Chi ha deciso che il venerdì non si mangia carne?

2 visite

A partire dal 2011, circa il 25% dei cattolici praticanti in Inghilterra ha diminuito o eliminato la carne dalla propria dieta un giorno a settimana. Questa tendenza è stata promossa da una dichiarazione dei vescovi cattolici di Inghilterra e Galles, che invitavano i fedeli a ripristinare la tradizione del digiuno del venerdì.

Commenti 0 mi piace

Il Venerdì senza Carne: Un Viaggio nella Storia e nel Significato di una Pratica Cattolica

L’astensione dalla carne il venerdì è una pratica radicata nella tradizione cattolica, una consuetudine che, sebbene meno rigida rispetto al passato, continua ad avere un significato profondo per molti fedeli. Ma chi ha deciso che il venerdì non si mangia carne, e perché questa pratica persiste, seppur in forme diverse, ancora oggi?

La risposta non si trova in un singolo decreto o in una specifica figura storica. Piuttosto, l’astensione dalla carne il venerdì è il risultato di un’evoluzione secolare, plasmata da insegnamenti biblici, pratiche penitenziali e decisioni ecclesiastiche.

Il fondamento biblico affonda le radici nel racconto della Passione di Cristo. Il venerdì, giorno della sua crocifissione e morte, divenne per i primi cristiani un giorno di lutto e penitenza. L’astensione dalla carne, un alimento all’epoca considerato particolarmente prelibato e simbolo di festa, rappresentava un piccolo sacrificio, un modo per commemorare la sofferenza di Gesù e unirsi spiritualmente al suo sacrificio redentore.

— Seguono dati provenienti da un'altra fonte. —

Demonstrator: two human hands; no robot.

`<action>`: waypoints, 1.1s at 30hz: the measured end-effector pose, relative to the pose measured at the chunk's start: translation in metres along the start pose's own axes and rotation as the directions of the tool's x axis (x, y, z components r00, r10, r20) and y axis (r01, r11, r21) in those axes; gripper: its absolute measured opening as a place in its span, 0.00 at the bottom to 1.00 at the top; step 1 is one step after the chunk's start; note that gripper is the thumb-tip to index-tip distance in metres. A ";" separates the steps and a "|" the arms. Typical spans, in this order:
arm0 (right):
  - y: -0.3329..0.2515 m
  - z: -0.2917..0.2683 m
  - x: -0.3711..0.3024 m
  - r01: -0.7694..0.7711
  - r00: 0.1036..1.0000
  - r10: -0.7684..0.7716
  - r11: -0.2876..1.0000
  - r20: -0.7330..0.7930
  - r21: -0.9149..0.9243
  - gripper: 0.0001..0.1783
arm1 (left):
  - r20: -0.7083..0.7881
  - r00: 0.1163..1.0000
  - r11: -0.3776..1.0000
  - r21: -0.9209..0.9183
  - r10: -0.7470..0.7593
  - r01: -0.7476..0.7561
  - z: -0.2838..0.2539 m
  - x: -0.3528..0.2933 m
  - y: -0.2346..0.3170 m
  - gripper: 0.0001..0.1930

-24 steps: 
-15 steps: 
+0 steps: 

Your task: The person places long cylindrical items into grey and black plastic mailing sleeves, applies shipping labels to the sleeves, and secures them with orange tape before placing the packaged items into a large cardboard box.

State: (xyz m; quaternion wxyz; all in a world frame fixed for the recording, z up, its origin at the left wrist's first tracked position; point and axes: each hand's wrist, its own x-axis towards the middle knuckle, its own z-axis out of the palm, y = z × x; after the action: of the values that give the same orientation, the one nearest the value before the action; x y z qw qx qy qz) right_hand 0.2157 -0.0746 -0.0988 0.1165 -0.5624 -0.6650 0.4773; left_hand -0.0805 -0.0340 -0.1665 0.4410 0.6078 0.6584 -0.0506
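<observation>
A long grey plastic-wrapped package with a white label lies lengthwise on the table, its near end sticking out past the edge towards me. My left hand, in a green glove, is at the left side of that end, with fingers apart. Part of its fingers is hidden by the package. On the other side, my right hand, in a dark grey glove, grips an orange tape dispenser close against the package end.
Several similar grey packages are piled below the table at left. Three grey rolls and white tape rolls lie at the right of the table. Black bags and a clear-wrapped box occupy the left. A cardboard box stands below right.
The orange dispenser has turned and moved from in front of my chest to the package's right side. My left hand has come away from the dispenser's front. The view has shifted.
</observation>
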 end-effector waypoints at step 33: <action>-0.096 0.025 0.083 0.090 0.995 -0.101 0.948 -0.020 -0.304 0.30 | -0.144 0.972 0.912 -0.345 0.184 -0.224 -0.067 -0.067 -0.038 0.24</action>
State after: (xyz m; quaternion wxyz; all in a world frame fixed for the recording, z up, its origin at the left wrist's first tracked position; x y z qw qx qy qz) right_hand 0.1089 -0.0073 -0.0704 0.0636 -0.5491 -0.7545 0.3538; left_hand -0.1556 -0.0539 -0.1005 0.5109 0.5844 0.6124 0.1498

Nel corso dei secoli, questa pratica penitenziale si consolidò e si diffuse in tutto il mondo cattolico. La Chiesa, attraverso i suoi Concili e le sue direttive, codificò la norma dell’astensione dalla carne il venerdì, rafforzandone l’obbligatorietà. Questa imposizione, tuttavia, non era intesa come una semplice privazione alimentare, ma come un invito alla riflessione, alla preghiera e alla carità. Era un modo per ricordare che la vita cristiana implica sacrificio e rinuncia, per amore di Dio e del prossimo.

Fino al Concilio Vaticano II (1962-1965), l’astensione dalla carne il venerdì era una norma rigorosa per tutti i cattolici. Dopo il Concilio, le regole vennero ammorbidite, lasciando ai fedeli una maggiore libertà di scelta nelle forme di penitenza da osservare. Si stabilì che l’astensione dalla carne rimaneva raccomandata, ma poteva essere sostituita da altre forme di sacrificio, come la preghiera, l’elemosina o opere di carità.

Nonostante questa maggiore flessibilità, la pratica del venerdì senza carne non è scomparsa. Come dimostra la recente ripresa di interesse in Inghilterra e Galles, promossa dai vescovi cattolici a partire dal 2011, molti fedeli continuano a scegliere di astenersi dalla carne il venerdì. Il fatto che, come evidenziato, circa il 25% dei cattolici praticanti in Inghilterra abbia diminuito o eliminato la carne dalla propria dieta un giorno a settimana dimostra la persistenza di questa tradizione. Questo ritorno alle radici è spesso motivato da un desiderio di riscoprire il significato spirituale di questa pratica, di rafforzare la propria identità cattolica e di vivere in modo più consapevole e autentico la propria fede.

In conclusione, la decisione di astenersi dalla carne il venerdì non è stata presa da un singolo individuo o da un’unica istituzione, ma è il risultato di un lungo processo storico e spirituale. Pur non essendo più un obbligo rigido, questa pratica continua ad avere un valore significativo per molti cattolici, rappresentando un invito alla penitenza, alla riflessione e alla solidarietà con chi soffre, in memoria del sacrificio di Cristo. È un segno tangibile di fede che, pur adattandosi ai tempi, mantiene vivo il ricordo di un evento fondamentale per la storia del cristianesimo.